I wonder if the Mail are thinking "Hmmmmmmmmmmmmmmmm......"
If only three more people agree tonight, then the PB threshold will be breached. The effects of this are currently undetermined, but might involve JackW reverting to a 3-year old, OGH starring in a haircare advert, and SeanT becoming a shy and retiring nun.
All OGH´s fault for going off on holiday of course. Inevitable that it would mean a lot of extra work for you.
That's a good point. I agree.
(a) was only chosen as a result of a forced choice between him and a Europhile, and
(b) was chosen by a tiny membership, that could easily be outvoted by an expansion in membership
In Labour's case the membership picked Corbyn by a landslide in a four-way race, including people from the mainstream of the party. It is also a huge membership that isn't going anywhere, and you'd need hundreds of thousands of members to make up the difference.
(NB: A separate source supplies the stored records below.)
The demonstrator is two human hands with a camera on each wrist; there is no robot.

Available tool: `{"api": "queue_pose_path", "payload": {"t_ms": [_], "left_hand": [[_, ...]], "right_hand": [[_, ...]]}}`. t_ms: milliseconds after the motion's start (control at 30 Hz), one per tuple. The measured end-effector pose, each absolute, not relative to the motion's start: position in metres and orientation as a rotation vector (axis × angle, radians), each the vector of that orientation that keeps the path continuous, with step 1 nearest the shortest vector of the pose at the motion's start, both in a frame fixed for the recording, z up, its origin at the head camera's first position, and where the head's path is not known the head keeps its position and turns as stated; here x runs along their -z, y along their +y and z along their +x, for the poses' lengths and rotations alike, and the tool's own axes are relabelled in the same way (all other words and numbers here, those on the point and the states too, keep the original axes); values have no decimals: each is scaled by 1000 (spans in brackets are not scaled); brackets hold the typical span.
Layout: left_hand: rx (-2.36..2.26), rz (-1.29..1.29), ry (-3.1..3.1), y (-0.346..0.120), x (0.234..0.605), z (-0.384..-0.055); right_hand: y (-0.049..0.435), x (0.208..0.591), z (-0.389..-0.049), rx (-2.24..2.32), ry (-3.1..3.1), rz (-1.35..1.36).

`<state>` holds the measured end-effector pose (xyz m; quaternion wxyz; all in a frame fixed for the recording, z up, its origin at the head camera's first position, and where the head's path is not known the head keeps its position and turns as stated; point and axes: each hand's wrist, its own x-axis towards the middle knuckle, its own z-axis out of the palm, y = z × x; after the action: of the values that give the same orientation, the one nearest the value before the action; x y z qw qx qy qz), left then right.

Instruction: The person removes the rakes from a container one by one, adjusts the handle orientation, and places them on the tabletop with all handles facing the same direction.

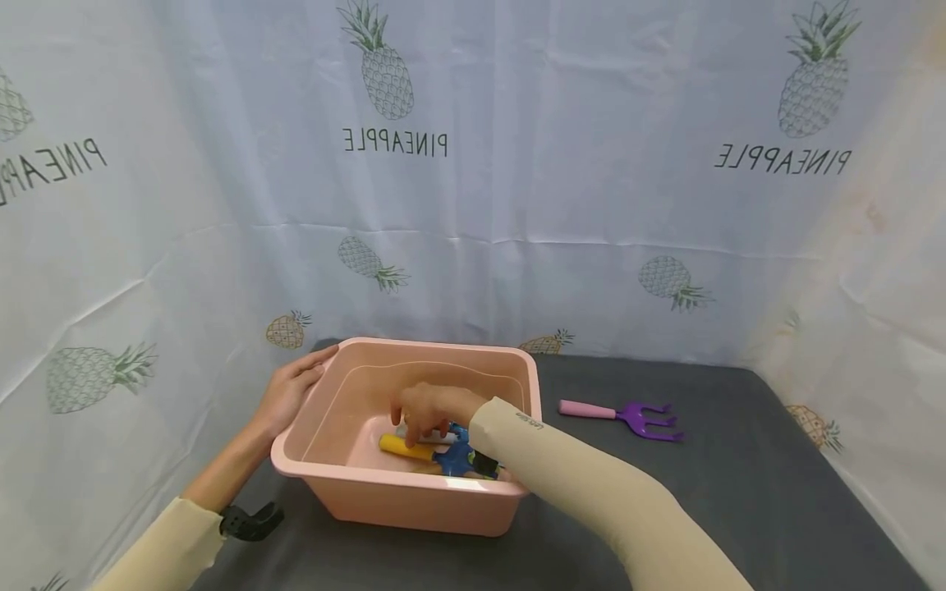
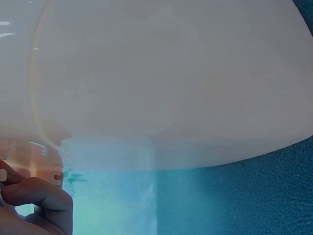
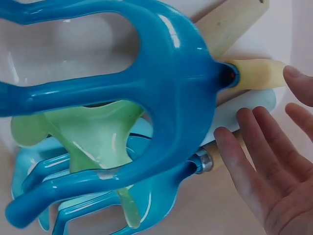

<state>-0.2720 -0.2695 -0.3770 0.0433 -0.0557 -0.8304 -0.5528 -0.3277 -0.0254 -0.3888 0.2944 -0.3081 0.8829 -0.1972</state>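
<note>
Right hand (image 3: 288,196) near a yellow-handled blue fork (image 3: 183,85)

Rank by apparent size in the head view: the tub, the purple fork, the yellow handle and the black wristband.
1. Tub
2. Purple fork
3. Yellow handle and black wristband: too alike to rank

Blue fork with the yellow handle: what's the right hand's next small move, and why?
I'd probably curl the right hand round the yellow handle: it is open beside that handle, and the blue fork lies over a green tool. The left hand holds the tub.
</note>
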Motion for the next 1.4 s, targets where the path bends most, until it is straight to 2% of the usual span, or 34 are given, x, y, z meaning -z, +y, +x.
{"api": "queue_pose_path", "payload": {"t_ms": [600, 1000, 1400], "left_hand": [[1609, -170, -2554, -272, 379, -271], [1620, -165, -2577, -271, 377, -269], [1643, -164, -2569, -272, 378, -271]], "right_hand": [[-27, 395, -320, 405, 2396, -876], [-28, 399, -317, 485, 2351, -856], [-30, 388, -319, 556, 2270, -848]]}}
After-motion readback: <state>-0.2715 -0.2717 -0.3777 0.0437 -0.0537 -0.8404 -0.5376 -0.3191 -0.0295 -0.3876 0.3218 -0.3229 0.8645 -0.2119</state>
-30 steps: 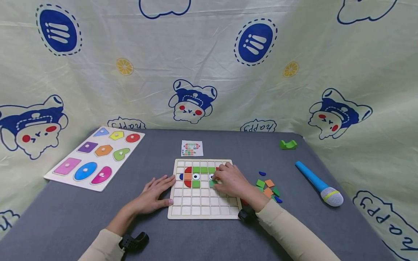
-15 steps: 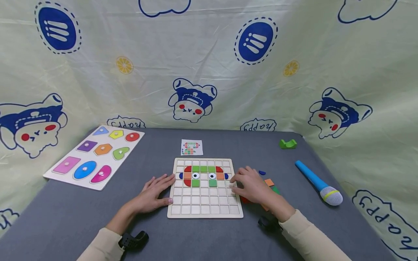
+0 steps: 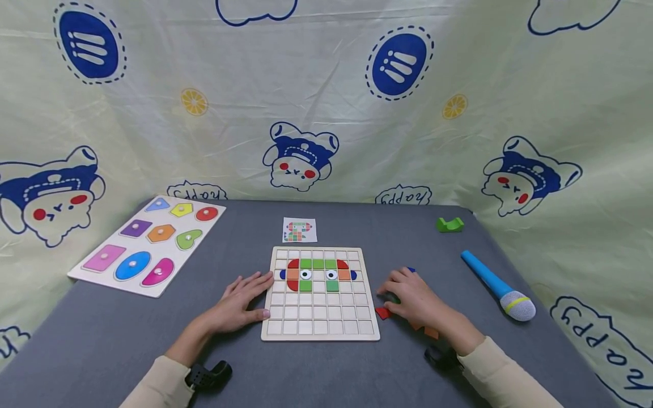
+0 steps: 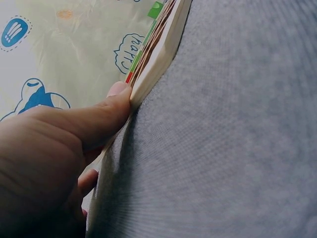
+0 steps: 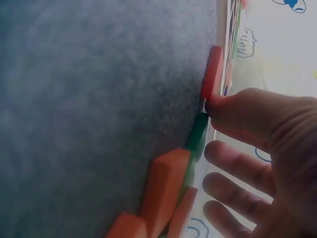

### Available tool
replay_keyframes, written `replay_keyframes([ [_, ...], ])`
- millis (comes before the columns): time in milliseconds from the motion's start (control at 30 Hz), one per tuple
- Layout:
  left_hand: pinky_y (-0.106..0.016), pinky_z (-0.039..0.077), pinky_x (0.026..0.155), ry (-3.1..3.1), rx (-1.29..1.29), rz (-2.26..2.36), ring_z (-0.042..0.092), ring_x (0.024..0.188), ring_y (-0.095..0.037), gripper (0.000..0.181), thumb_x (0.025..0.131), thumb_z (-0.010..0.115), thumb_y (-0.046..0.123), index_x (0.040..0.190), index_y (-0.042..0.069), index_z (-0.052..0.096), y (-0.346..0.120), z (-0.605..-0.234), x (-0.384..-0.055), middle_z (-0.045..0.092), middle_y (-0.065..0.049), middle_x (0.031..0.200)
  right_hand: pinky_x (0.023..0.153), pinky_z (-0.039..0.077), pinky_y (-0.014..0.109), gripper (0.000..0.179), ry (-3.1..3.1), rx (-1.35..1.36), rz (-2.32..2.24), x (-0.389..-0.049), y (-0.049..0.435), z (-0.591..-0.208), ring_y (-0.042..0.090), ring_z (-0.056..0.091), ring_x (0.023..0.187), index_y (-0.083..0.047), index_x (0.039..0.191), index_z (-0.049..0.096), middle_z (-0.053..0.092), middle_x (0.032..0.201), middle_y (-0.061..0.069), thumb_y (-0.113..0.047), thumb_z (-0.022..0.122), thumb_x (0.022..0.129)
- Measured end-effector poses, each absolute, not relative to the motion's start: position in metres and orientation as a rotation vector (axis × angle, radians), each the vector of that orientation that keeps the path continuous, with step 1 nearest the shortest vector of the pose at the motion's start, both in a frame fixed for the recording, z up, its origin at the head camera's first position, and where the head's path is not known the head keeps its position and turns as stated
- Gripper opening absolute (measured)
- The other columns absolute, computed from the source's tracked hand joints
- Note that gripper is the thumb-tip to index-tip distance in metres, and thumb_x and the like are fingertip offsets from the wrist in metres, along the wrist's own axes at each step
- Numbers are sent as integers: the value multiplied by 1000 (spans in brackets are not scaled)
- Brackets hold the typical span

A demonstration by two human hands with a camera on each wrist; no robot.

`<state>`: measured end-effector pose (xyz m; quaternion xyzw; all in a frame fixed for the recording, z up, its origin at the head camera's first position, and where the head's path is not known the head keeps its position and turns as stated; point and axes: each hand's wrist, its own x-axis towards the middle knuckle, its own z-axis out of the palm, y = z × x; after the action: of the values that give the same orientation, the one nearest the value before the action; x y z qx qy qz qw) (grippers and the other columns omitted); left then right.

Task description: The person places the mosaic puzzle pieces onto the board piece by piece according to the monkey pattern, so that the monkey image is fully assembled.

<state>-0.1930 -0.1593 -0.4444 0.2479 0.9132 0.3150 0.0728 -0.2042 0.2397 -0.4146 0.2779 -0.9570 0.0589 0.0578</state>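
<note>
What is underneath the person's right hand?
In the head view, a dark green piece shows partly under the right hand, and orange pieces peek out near the wrist. The hand covers whatever else lies there, so I can't count the pieces.

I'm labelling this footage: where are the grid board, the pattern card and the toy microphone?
Grid board [image 3: 318, 300]: head view, on a bare square near its middle.
Pattern card [image 3: 299, 230]: head view, on the middle of its printed face.
Toy microphone [image 3: 494, 283]: head view, on its blue handle.
</note>
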Motion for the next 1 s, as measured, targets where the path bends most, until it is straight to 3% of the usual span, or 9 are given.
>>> replay_keyframes([
  [500,-62,1,112,2732,740,953,15,145,-38,74,88,63,39,148,9,31,-161,-444,-193,29,-10,156,68,32,23,24,-2863,1017,236,-185,251,-415,7,36,81,-21,100,71,56,91,-8,-22,76,76],
  [1000,-62,4,112,2752,775,964,18,144,-39,71,89,62,37,147,8,33,-161,-445,-192,31,-11,155,76,34,28,21,-2880,1058,277,-173,246,-413,4,34,89,-29,95,70,53,98,-14,-36,77,76],
])
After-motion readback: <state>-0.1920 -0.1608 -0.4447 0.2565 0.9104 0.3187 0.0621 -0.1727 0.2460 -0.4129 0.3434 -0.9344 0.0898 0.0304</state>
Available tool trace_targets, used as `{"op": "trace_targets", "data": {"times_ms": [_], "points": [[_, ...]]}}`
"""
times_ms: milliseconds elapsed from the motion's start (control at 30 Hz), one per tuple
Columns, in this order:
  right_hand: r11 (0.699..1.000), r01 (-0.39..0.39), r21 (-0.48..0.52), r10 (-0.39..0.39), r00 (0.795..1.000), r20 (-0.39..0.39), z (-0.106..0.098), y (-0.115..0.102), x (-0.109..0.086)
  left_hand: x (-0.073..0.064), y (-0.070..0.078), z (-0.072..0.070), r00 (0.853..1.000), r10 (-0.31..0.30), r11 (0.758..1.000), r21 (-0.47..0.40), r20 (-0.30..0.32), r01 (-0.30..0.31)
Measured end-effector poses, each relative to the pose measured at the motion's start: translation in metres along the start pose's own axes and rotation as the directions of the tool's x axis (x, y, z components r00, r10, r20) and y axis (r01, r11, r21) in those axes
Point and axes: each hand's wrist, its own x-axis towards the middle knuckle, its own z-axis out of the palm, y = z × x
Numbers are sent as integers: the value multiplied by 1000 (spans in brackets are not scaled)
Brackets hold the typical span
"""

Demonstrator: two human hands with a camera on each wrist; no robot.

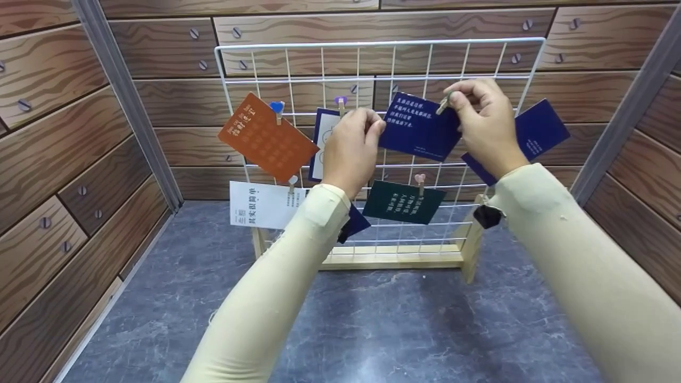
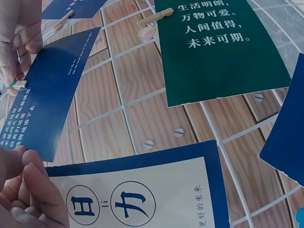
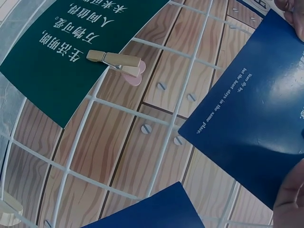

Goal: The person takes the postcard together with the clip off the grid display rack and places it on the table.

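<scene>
A dark blue card (image 1: pixel 417 127) with white writing is held up against a white wire grid (image 1: pixel 380 42). My left hand (image 1: pixel 352 151) pinches its left edge between thumb and fingers. At the card's upper right, my right hand (image 1: pixel 488 125) pinches a small wooden clothespin (image 1: pixel 442 106) with a green piece at its end. In the left wrist view that clothespin (image 2: pixel 19 84) meets the card's edge; whether it grips the wire cannot be told. Behind my left hand hangs a white card with a blue border (image 2: pixel 166 183), partly hidden.
Clothespins hold an orange card (image 1: pixel 268 138), a white card (image 1: pixel 266 205) and a green card (image 1: pixel 404 202) on the grid. Another blue card (image 1: pixel 542 127) hangs behind my right hand. A wooden base (image 1: pixel 393 260) supports the grid on a grey marbled surface (image 1: pixel 372 330); wood-patterned panels surround it.
</scene>
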Motion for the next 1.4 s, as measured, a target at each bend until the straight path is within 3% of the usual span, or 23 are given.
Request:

Mike always assures me nothing major will happen when he goes on holiday.
At least Greece didn't nearly leave the Eurozone this time.
The Tory party that chose IDS was old, intolerant, obsessed with Europe, rigid in its thinking and much more interested in itself than it was in the country as a whole. A Corbyn led Labour party seems out of touch on many important issues but over the generality I would say they are in the same ballpark.
I thought that the original No Right Turn was rather clever. Now it appears that I may have overestimated Jonathan's wit and his avatars are merely a series of roadsigns. Shame.
(I don't know how to do the laughing like a drain smiley that Sunil uses)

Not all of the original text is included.